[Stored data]
========

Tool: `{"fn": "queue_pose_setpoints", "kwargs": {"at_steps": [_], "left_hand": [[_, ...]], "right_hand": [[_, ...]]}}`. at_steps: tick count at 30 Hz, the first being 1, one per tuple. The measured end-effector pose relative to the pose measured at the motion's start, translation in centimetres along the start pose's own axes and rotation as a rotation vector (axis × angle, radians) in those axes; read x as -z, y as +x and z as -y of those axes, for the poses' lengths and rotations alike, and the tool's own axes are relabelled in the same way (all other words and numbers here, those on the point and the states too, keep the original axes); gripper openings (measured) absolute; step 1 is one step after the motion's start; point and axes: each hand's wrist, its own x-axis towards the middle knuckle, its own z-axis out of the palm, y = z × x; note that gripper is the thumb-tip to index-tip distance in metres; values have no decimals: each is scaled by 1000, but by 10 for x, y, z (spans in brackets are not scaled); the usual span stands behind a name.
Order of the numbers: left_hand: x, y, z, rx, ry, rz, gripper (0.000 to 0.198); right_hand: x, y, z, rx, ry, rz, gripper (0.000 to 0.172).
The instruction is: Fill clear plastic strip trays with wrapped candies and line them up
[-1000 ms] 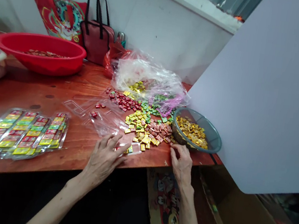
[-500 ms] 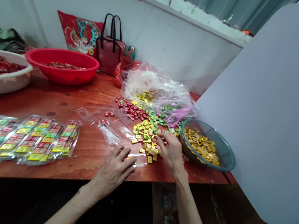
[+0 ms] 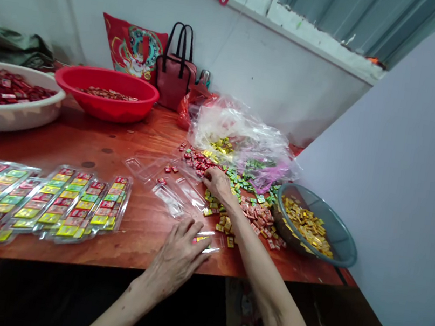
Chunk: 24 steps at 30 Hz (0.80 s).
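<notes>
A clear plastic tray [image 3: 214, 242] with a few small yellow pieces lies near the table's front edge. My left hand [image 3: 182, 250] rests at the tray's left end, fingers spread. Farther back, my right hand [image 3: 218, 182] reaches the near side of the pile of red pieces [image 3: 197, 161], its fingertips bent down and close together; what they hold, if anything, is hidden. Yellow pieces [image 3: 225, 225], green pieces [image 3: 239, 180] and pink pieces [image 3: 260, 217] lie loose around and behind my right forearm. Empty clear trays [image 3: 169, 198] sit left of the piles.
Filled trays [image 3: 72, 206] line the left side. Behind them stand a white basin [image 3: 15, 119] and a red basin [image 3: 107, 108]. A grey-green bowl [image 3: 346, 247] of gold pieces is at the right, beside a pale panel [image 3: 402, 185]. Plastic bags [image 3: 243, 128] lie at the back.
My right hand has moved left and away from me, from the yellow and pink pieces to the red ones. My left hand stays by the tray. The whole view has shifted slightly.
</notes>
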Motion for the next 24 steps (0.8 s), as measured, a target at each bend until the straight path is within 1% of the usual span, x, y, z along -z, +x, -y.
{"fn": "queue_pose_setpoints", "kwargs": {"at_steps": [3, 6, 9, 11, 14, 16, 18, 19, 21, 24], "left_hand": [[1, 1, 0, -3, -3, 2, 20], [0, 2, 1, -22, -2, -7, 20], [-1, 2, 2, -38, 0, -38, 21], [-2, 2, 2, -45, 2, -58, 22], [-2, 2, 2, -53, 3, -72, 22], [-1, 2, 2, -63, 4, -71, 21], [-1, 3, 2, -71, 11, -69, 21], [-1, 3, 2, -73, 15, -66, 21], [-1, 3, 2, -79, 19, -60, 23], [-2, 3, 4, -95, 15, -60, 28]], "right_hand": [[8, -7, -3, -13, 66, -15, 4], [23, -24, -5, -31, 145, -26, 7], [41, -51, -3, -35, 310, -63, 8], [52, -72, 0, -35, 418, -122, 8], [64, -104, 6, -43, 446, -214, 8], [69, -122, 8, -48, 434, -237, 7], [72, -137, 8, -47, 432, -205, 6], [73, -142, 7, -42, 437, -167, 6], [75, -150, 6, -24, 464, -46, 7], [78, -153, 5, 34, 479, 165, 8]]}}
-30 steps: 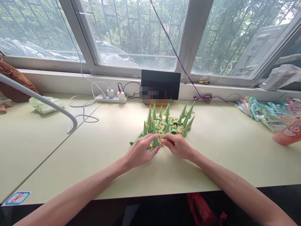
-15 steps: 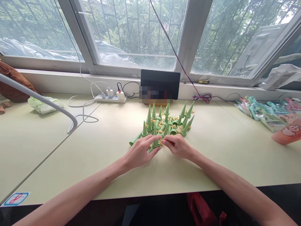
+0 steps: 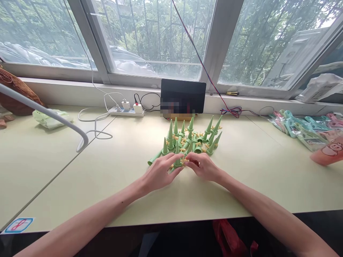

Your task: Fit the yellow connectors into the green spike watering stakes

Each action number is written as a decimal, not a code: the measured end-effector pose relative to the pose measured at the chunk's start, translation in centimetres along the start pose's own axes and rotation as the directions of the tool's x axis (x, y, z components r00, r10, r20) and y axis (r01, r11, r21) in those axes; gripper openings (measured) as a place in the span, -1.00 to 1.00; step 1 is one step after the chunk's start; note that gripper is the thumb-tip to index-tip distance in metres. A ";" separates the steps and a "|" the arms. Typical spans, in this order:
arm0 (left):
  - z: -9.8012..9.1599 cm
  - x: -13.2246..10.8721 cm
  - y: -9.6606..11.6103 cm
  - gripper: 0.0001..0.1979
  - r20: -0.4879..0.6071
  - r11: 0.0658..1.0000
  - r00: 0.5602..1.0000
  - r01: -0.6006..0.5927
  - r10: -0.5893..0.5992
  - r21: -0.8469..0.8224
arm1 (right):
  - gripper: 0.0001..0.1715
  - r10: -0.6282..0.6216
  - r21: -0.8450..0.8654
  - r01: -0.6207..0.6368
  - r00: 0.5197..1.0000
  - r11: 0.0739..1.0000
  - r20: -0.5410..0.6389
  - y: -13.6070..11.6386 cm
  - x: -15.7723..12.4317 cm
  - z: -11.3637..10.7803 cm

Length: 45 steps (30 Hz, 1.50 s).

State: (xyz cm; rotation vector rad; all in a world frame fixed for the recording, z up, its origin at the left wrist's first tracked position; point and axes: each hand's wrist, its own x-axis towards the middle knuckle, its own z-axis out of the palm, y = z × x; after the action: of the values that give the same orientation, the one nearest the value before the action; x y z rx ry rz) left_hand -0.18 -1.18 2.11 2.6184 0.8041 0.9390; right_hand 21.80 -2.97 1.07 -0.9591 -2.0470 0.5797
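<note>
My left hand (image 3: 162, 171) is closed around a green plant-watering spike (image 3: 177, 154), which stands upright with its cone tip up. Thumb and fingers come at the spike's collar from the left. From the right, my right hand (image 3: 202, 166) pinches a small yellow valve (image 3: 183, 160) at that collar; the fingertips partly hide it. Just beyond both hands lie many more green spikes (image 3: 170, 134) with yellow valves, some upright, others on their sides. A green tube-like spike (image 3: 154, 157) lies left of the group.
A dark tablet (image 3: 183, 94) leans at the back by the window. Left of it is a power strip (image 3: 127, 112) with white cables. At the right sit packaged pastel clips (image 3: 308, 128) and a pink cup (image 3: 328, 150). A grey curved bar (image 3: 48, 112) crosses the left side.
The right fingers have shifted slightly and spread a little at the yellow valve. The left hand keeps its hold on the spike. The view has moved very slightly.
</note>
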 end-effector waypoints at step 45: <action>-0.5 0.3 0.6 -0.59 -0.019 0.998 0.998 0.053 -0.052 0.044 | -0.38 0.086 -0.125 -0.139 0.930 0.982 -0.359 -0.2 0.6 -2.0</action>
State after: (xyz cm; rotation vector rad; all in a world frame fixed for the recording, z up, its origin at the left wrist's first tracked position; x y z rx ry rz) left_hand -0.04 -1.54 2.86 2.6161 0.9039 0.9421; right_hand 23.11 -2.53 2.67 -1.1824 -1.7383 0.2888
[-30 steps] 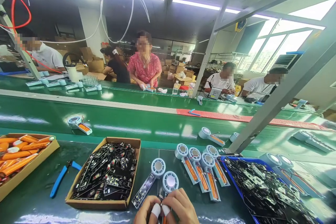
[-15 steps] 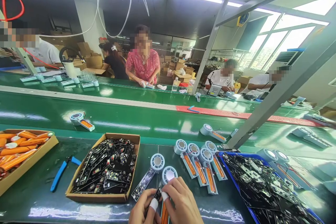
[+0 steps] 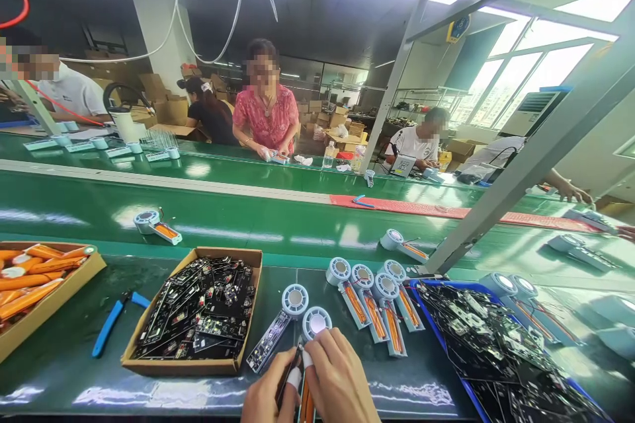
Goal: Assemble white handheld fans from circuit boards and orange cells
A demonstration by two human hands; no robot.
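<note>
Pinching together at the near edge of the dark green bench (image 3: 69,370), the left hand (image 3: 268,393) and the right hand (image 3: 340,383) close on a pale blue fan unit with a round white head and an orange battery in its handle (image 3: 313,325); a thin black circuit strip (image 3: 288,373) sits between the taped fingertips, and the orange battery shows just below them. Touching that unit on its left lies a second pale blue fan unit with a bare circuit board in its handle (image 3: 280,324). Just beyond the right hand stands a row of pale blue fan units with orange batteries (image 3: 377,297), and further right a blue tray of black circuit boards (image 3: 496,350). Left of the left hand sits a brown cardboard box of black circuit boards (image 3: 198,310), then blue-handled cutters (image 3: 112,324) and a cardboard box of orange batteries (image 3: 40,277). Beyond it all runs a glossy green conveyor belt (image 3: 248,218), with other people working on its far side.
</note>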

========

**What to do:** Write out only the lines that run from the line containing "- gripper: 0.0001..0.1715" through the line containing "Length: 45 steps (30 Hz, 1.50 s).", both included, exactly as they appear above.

**Response to the task:**
  - gripper: 0.0001..0.1715
  - r10: -0.6282..0.6216
  - r21: -0.8450..0.8654
  - r01: -0.6207..0.6368
  - r00: 0.5197..1.0000
  - r11: 0.0739..1.0000
  - r20: -0.5410..0.6389
  - y: -13.6070..11.6386 cm
  - x: -15.7723..12.4317 cm
  - z: -11.3637..10.7803 cm

Length: 45 steps (30 Hz, 1.50 s).

The answer is complete.